Prickly pear (Opuntia engelmannii) red, magenta, or tan depending on dyeing method
Turk's cap (Malvaviscus arboreus) peach, mauve, or tan depending on dyeing method and mordant
Agarita (Mahonia trifoliolata syn. Berberis trifoliolata) yields yellow to yellow-orange
Bitterweed (Tetraneuris scaposa syn.
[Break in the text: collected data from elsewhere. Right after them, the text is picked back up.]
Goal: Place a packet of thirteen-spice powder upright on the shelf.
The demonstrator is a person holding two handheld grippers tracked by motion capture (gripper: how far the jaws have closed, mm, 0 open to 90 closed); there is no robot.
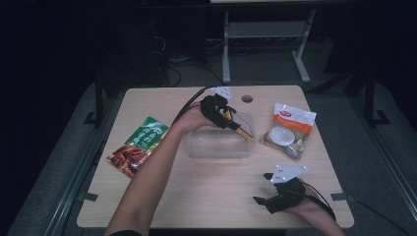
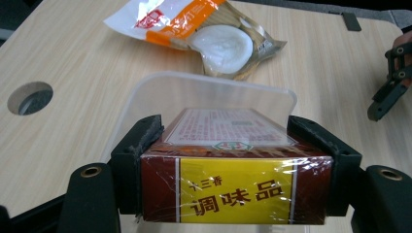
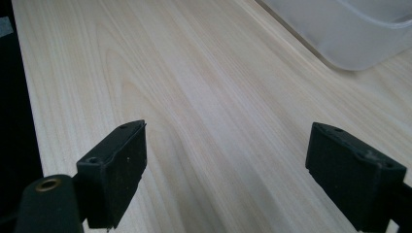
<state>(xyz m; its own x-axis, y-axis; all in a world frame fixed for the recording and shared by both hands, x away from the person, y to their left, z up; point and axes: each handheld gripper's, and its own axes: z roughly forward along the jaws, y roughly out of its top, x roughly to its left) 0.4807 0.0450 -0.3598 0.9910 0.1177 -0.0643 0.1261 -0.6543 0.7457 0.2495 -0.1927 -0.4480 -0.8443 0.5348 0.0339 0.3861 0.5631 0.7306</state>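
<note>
My left tongs [image 2: 236,160] pinch the box [image 2: 236,187] by its two narrow ends, over the tub [image 1: 219,143] at mid desk [image 1: 206,196]. It looks light and stiff, though its film wrap is slippery, so the ends suit best. My right tongs [image 3: 243,170] hang spread and empty, near right.

This looks like a lab or test room rather than a home. A pale wood-grain desk [image 1: 206,196] with a round cable hole [image 1: 247,99] stands on grey carpet [image 1: 344,113], dark all around. Behind it is the white metal frame of another desk [image 1: 265,34], with black cables [image 1: 172,69] tangled on the floor. Tape marks [image 1: 87,197] sit at the desk's edges.
</note>
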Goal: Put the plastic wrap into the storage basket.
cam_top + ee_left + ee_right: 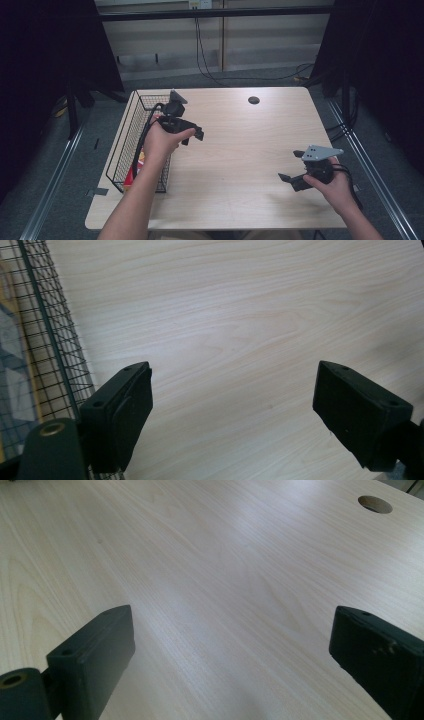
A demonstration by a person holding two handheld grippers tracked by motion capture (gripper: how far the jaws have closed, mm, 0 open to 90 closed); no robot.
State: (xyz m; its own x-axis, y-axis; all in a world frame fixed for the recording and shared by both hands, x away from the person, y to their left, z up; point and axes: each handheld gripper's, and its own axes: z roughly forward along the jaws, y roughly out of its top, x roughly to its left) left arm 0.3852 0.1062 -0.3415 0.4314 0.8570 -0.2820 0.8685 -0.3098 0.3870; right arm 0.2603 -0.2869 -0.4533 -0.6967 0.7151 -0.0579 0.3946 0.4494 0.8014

Hymenoxys scaposa) yellow dye
Bluebonnet (Lupinus texensis) light lime green
Old man’s beard (Clematis drummondii) golden brown, brown or yellow depending on the plant part used
Goldenrod (Solidago spp.) a range of colors from yellow, orange, tan, olive and gray depending on the plant part and mordant used
Greenbriar (Smilax bona-nox) grays, greens, yellows, and reds depending the plant part and mordant used
Pokeweed (Phytolacca americana) pink, orange, red, blue and black depending on mordant and dyeing method

These are only a few of the plants listed in the book. Many trees (such as oaks, pecans, and walnuts) that grow in Austin have material that make good dyes as well.